** Your assignment **
Your answer should be every line of the records that contains the word "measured".

** Record set **
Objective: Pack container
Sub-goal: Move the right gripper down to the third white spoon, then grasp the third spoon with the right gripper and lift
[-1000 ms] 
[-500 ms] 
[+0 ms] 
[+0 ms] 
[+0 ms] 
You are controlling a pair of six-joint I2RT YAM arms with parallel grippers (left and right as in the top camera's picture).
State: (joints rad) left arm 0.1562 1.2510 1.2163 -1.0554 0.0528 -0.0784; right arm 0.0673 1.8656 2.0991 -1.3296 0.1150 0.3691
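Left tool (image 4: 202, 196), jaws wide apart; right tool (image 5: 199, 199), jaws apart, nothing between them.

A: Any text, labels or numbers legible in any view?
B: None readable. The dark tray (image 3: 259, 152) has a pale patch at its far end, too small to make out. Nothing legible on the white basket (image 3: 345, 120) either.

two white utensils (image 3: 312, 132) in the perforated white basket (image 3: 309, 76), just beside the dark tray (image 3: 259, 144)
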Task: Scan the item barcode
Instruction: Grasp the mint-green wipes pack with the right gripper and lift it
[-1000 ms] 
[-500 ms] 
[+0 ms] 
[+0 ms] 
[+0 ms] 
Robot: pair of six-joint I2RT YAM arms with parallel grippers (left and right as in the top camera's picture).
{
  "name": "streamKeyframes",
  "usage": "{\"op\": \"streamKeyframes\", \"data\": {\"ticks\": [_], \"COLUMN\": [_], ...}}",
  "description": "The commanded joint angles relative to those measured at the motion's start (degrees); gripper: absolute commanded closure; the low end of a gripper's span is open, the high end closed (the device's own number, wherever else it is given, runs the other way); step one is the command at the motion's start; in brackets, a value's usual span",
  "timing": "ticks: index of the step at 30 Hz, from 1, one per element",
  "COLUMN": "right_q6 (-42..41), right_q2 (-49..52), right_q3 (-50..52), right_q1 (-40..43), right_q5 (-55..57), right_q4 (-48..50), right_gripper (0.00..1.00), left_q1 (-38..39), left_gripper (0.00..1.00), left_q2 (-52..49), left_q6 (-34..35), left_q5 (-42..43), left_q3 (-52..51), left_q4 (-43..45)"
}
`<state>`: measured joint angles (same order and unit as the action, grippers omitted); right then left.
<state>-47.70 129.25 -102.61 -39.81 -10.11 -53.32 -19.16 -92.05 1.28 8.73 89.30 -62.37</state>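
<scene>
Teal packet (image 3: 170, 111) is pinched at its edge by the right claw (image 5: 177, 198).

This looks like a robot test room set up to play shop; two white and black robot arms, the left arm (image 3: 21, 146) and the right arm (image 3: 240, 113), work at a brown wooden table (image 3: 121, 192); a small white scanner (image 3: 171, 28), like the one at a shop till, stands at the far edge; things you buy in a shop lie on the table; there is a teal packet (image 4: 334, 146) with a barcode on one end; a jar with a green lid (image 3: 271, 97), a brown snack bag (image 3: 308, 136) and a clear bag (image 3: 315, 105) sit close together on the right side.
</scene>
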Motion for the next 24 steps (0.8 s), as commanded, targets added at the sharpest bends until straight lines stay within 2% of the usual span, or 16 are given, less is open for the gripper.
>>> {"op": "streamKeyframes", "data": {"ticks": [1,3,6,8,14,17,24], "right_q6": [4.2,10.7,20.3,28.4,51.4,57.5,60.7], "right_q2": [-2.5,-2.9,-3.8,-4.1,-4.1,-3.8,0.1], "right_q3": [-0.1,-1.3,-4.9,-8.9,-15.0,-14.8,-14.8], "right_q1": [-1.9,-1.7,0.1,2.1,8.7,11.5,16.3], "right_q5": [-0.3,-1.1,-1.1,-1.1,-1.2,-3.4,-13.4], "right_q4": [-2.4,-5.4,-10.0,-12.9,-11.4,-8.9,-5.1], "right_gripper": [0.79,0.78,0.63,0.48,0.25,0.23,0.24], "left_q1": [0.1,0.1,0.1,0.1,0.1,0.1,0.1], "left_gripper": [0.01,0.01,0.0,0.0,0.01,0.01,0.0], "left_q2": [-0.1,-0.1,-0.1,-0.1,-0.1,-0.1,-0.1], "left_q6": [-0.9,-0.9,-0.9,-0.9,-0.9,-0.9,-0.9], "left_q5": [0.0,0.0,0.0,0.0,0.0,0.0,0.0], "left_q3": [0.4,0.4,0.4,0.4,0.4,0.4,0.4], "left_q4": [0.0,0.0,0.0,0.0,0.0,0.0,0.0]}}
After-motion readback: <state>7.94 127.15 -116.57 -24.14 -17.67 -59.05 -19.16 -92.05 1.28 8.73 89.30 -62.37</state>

** Result **
  "description": "The commanded joint angles relative to those measured at the motion's start (degrees); gripper: absolute commanded closure; the low end of a gripper's span is open, the high end closed (the device's own number, wherever else it is given, runs the other way); step one is the command at the motion's start; in brackets, a value's usual span",
`<state>`: measured joint angles (same order and unit as the action, grippers omitted); right then left.

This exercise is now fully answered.